After all, Jesus really rose from the dead after his horrible death just for the Cadbury eggs. So creamy; so sinful!
In a society where the Pledge of Allegiance and nativity scenes are deadlier and more urgent enemies than any terrorist could ever be, somehow it’s okay to send blessings of Easter, delivered by the furry and cute harbingers of what REALLY is happening all around: sex. Somehow Easter and its symbols are so mixed up, so illogical that it is okay.
Back to sex: Yes, people. It’s no coincidence that people “hump like bunnies.” And the eggs? Do not ever be so naïve. It used to be about sex and spring and sex and more sex: after all, that is what happens in the Northern Hemisphere during this time of year (and yes, you’re inhaling AND allergic to tree semen. Get over it).
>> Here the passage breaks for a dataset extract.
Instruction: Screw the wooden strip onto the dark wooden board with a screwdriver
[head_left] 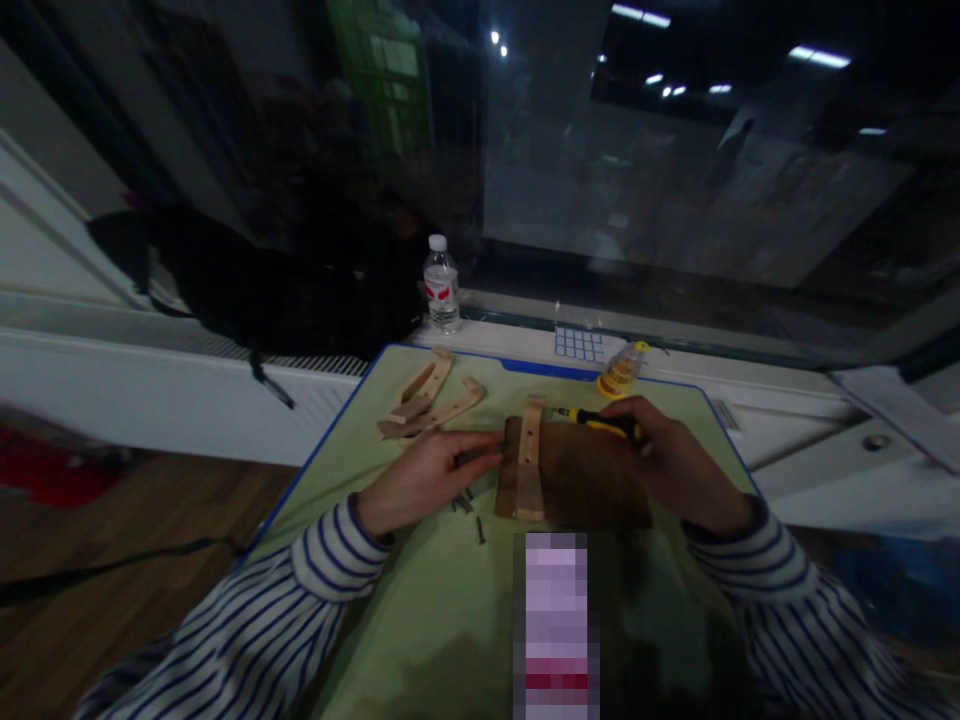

Somehow, Easter is untouchable– especially by the collective American psyche. You must go to church. You must dress up. You must fashion a basket with eggs (what else?) for every boy and every girl. You must pretend you like it. You must eat ham. Rinse, repeat.
The only controversy of this Easter day that I’m aware of comes from local gay and lesbian parents, who felt their families were not welcome to the White House’s Easter Egg Roll (where I can guarantee you there is one very miserable person wearing a very soaked Easter Bunny costume). The First Lady assured them all families are welcome– although now I’m having a hard time figuring out why this inclusion of gay and lesbian families is somehow not extended to their desire to marry to be a family in civil terms. I’d be pretty confused if I were they– as I am confused about how EASTER is somehow not controversy-worthy in the first place.
BUT HELLO??? NO NATIVITY SCENE ON THE WHITE HOUSE BUT BUNNIES, EGGS AND BLESSINGS ARE ALLOWED?!
Does it not bother anyone else that people routinely ask for blessings and prayers? Not everyone prays! Not everyone is/feels/wants to be blessed! Maybe happy, yes (that’s the origin of the word) but why do we insist on discriminating against some religious symbols while completely going hog-wild over others? Is this not hypocirisy of the worst kind? It’s one or the other, people!!! Either we admit that we all want to do this and we think it’s cool and we proclaim ourselves a Christian country and end it or we realize that we are a country whose freedom of religion means that no one religion gets to control the media– or the Senate, say–, and that freedom of religion also means freedom of NO religion and so people should just do their own thing, in private, and not have the media and the retail industry be so pushy.
Either that or just come right out and say it: Easter celebrates candy, and people painting on eggs. Just admit it and we’ll be on our merry way, eating Peeps and crème eggs. So there.
Here’s a parting image for you. Enjoy.
Um, actually there IS a nativity scene at the White House, right by the humongo Christmas tree, mega yule log, electric trains and giganto menorah. Really there is. I promise. Certainly all these things were present in 2005 and 2004.